What you should do | All of the data is to be restated word for word.

=======

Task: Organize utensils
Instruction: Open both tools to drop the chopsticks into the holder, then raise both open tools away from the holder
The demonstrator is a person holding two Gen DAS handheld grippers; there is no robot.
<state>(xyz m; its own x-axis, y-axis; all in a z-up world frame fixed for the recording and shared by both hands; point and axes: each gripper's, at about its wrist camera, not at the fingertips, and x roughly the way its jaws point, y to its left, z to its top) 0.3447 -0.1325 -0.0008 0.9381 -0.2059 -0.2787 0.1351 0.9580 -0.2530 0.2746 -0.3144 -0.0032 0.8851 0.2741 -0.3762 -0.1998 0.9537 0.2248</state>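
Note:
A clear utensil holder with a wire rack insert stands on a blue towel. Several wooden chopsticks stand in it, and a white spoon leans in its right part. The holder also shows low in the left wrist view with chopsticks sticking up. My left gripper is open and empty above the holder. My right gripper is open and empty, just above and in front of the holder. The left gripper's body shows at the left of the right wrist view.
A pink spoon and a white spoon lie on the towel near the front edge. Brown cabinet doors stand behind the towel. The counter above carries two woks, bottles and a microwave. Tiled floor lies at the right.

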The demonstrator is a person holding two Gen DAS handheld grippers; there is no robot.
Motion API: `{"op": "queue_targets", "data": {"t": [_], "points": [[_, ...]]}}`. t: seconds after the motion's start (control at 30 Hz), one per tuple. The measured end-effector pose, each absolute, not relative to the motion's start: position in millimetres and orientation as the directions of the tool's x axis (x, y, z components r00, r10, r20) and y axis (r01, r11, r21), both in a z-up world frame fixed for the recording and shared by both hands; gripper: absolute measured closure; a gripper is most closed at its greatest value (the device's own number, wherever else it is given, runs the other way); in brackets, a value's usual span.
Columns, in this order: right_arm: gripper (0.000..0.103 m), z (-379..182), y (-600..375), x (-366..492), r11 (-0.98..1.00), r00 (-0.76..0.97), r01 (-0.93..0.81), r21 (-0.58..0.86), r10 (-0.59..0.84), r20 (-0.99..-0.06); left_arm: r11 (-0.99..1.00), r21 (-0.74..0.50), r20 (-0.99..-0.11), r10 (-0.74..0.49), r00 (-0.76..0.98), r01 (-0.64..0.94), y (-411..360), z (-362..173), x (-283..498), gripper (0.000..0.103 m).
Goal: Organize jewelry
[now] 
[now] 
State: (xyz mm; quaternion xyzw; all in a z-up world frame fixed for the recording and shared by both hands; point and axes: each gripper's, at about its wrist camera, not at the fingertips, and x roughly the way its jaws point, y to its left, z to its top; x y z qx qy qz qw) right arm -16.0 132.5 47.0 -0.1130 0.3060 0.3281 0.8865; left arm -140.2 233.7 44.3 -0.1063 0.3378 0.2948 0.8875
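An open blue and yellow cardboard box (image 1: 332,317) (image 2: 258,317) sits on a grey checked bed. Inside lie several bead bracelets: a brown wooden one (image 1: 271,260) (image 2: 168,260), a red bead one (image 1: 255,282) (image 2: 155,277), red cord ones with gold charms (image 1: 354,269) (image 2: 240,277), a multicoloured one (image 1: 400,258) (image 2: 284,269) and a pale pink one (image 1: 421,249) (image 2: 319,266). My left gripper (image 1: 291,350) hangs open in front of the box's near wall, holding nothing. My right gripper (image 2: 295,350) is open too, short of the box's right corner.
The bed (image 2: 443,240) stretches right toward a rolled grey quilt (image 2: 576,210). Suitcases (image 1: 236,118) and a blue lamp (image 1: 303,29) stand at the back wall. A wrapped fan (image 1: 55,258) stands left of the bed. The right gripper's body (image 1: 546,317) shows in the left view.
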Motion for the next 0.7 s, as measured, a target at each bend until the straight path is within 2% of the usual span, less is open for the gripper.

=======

Task result |
Task: Organize utensils
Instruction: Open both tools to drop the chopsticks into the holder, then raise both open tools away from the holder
The demonstrator is a person holding two Gen DAS handheld grippers; there is no robot.
<state>(xyz m; its own x-axis, y-axis; all in a z-up world frame fixed for the recording and shared by both hands; point and axes: each gripper's, at about its wrist camera, not at the fingertips, and x roughly the way its jaws point, y to its left, z to its top) 0.3447 -0.1325 -0.0008 0.9381 -0.2059 -0.2787 0.1351 0.9580 -0.2530 0.2746 -0.3144 -0.0032 0.8851 0.2741 -0.3762 -0.1998 0.9537 0.2248</state>
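Note:
A clear utensil holder with a wire rack insert stands on a blue towel. Several wooden chopsticks stand in it, and a white spoon leans in its right part. The holder also shows low in the left wrist view with chopsticks sticking up. My left gripper is open and empty above the holder. My right gripper is open and empty, just above and in front of the holder. The left gripper's body shows at the left of the right wrist view.
A pink spoon and a white spoon lie on the towel near the front edge. Brown cabinet doors stand behind the towel. The counter above carries two woks, bottles and a microwave. Tiled floor lies at the right.
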
The demonstrator is a person holding two Gen DAS handheld grippers; there is no robot.
Motion API: `{"op": "queue_targets", "data": {"t": [_], "points": [[_, ...]]}}`. t: seconds after the motion's start (control at 30 Hz), one per tuple. The measured end-effector pose, each absolute, not relative to the motion's start: position in millimetres and orientation as the directions of the tool's x axis (x, y, z components r00, r10, r20) and y axis (r01, r11, r21), both in a z-up world frame fixed for the recording and shared by both hands; gripper: absolute measured closure; a gripper is most closed at its greatest value (the device's own number, wherever else it is given, runs the other way); in brackets, a value's usual span.
Columns, in this order: right_arm: gripper (0.000..0.103 m), z (-379..182), y (-600..375), x (-366..492), r11 (-0.98..1.00), r00 (-0.76..0.97), r01 (-0.93..0.81), r21 (-0.58..0.86), r10 (-0.59..0.84), r20 (-0.99..-0.06); left_arm: r11 (-0.99..1.00), r21 (-0.74..0.50), r20 (-0.99..-0.11), r10 (-0.74..0.49), r00 (-0.76..0.98), r01 (-0.64..0.94), y (-411..360), z (-362..173), x (-283..498), gripper (0.000..0.103 m).
Goal: Organize jewelry
[now] 
[now] 
State: (xyz mm; quaternion xyzw; all in a z-up world frame fixed for the recording and shared by both hands; point and axes: each gripper's, at about its wrist camera, not at the fingertips, and x roughly the way its jaws point, y to its left, z to its top; x y z qx qy qz qw) right arm -16.0 132.5 47.0 -0.1130 0.3060 0.3281 0.8865; left arm -140.2 233.7 44.3 -0.1063 0.3378 0.2948 0.8875
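An open blue and yellow cardboard box (image 1: 332,317) (image 2: 258,317) sits on a grey checked bed. Inside lie several bead bracelets: a brown wooden one (image 1: 271,260) (image 2: 168,260), a red bead one (image 1: 255,282) (image 2: 155,277), red cord ones with gold charms (image 1: 354,269) (image 2: 240,277), a multicoloured one (image 1: 400,258) (image 2: 284,269) and a pale pink one (image 1: 421,249) (image 2: 319,266). My left gripper (image 1: 291,350) hangs open in front of the box's near wall, holding nothing. My right gripper (image 2: 295,350) is open too, short of the box's right corner.
The bed (image 2: 443,240) stretches right toward a rolled grey quilt (image 2: 576,210). Suitcases (image 1: 236,118) and a blue lamp (image 1: 303,29) stand at the back wall. A wrapped fan (image 1: 55,258) stands left of the bed. The right gripper's body (image 1: 546,317) shows in the left view.
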Motion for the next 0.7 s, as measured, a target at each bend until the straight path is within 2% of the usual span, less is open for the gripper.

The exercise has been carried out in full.